O sol nasce atrás das nuvens fazendo morrer a euforia do samba ao canto do galo. Nas quadras dos morros pandeiros silenciam e surdos ouvem os trovões do céu. A chuva esfria peles mau-cheirosas e já molhadas de suor. Sapatos que levantavam poeira atolam-se na lama. Lábios grossos e alvos dentes que se abriam de alegria, apertam-se de raiva quando olhos rubros vêem a cidade, lá embaixo, a dormir com expressão de sorriso. Então as mãos se fecham fortemente e os corpos possuídos descem o morro às carreiras e aos gritos. De ladeira em ladeira, de morro em morro, a avalanche aumenta. No meio, a cidade ainda dorme sem saber que o ódio lhe vem junto à água barrenta.

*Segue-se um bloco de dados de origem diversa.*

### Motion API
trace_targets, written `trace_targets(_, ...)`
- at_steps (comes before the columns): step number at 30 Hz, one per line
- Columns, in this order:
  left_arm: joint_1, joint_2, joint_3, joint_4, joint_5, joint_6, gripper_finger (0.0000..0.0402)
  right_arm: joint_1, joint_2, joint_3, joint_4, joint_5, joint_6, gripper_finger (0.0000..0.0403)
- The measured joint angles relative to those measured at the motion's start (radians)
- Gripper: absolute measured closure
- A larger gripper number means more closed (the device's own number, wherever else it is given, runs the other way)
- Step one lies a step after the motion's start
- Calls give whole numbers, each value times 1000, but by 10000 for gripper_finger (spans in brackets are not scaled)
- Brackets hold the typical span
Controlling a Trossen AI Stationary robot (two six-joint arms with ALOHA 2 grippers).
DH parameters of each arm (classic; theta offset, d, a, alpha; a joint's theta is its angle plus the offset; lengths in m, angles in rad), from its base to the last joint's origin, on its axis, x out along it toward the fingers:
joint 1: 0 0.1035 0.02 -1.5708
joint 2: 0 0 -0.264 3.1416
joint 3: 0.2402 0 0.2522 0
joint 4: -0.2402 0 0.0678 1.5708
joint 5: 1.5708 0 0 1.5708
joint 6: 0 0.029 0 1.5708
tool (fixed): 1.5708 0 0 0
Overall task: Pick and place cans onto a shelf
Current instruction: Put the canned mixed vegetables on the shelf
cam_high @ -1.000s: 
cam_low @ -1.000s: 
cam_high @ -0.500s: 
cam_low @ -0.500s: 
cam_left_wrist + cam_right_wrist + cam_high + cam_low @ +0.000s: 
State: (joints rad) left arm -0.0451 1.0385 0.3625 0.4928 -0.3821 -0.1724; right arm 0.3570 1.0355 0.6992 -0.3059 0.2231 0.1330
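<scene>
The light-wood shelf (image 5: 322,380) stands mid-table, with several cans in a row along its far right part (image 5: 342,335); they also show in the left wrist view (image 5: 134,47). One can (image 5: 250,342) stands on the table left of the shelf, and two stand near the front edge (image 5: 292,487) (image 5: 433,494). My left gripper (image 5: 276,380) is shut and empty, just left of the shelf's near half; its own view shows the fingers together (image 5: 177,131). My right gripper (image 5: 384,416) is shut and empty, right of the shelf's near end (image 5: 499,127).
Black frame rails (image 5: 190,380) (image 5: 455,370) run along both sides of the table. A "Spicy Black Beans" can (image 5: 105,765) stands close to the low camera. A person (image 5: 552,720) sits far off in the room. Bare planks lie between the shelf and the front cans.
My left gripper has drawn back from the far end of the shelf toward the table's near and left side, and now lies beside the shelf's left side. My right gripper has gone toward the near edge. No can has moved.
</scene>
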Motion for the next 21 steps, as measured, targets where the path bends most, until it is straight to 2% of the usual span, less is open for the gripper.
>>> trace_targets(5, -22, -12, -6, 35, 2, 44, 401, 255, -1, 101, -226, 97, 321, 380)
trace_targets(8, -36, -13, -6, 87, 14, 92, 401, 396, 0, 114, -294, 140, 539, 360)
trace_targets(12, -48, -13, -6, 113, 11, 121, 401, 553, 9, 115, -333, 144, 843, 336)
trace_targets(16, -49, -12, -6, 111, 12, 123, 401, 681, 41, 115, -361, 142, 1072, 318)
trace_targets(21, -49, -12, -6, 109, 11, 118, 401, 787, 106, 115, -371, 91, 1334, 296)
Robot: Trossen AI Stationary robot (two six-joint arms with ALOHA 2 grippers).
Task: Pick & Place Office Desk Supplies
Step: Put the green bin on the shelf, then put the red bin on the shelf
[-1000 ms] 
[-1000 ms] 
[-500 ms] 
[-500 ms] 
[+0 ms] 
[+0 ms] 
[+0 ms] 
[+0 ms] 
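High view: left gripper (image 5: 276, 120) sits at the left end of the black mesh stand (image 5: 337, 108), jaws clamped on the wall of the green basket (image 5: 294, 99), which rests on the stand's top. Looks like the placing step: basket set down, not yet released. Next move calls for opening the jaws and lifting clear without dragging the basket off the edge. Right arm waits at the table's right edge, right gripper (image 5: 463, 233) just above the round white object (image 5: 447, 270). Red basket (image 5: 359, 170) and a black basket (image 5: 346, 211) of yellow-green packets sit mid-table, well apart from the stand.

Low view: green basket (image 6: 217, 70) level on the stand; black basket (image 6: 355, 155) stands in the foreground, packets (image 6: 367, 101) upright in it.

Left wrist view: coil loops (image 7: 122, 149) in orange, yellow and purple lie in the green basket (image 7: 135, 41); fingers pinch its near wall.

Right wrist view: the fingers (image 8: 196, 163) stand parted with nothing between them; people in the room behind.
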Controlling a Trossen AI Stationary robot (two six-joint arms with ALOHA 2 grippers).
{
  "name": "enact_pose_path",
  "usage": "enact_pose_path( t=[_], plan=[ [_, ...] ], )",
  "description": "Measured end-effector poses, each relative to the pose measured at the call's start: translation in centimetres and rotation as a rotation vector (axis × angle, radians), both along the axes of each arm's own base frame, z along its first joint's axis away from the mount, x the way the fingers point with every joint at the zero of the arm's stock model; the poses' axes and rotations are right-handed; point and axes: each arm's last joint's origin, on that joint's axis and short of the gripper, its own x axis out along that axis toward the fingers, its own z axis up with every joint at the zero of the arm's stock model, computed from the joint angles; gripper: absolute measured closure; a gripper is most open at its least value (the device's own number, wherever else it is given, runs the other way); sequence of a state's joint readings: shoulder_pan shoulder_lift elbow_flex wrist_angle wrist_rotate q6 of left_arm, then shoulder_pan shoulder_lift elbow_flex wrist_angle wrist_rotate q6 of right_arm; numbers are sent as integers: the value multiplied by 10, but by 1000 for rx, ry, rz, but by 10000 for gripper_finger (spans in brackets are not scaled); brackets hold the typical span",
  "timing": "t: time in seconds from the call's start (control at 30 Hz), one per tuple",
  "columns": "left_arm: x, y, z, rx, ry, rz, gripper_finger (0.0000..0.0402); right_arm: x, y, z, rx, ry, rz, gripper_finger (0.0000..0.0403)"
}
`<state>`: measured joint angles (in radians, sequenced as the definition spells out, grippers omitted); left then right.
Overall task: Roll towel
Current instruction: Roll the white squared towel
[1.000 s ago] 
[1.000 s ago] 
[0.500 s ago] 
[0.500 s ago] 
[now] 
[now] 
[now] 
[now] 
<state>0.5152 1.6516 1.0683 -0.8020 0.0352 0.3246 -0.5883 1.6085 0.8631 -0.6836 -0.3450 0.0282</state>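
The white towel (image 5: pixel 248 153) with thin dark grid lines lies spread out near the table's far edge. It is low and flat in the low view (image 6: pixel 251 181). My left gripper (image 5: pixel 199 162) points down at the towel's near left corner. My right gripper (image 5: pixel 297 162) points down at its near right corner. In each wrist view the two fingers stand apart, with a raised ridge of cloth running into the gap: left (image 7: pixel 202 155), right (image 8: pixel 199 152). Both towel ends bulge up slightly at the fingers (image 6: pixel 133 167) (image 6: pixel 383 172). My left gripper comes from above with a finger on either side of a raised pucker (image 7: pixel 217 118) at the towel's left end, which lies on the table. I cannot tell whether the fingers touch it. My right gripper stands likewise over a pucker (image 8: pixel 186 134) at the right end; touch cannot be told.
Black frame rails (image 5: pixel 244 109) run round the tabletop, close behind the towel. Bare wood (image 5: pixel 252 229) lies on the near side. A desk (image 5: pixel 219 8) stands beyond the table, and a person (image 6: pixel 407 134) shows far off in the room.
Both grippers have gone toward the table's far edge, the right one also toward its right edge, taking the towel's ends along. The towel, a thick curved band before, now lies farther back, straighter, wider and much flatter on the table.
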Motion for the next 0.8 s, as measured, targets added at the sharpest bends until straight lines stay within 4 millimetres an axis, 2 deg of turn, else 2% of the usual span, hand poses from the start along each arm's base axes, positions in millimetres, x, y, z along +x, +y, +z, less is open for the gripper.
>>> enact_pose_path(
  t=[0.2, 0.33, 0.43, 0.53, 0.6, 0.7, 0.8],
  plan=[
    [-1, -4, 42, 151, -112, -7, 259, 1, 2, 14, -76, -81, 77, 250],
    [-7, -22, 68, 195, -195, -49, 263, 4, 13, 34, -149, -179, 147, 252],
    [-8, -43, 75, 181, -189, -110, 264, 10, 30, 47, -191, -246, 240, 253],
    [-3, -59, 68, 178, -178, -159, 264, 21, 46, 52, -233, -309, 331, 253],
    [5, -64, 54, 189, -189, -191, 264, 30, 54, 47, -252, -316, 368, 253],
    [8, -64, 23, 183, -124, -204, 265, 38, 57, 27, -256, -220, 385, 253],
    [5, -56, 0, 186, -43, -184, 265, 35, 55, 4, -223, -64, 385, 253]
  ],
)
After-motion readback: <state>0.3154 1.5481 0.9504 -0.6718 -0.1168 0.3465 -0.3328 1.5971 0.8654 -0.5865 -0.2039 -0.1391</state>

A cidade acorda aos berros e punhaladas, cabeças a rolarem no chão vermelho até não sobrar mais nenhuma.

Sobre os urros e sob o sol que agora surge, as armas são suspensas brilhando triunfantemente. As mãos voltaram a se abrir para bater nos pandeiros, as bocas para sorrindo se fartarem. Alegria! Samba! Cerveja! E o cansaço que leva os heróis ao sono.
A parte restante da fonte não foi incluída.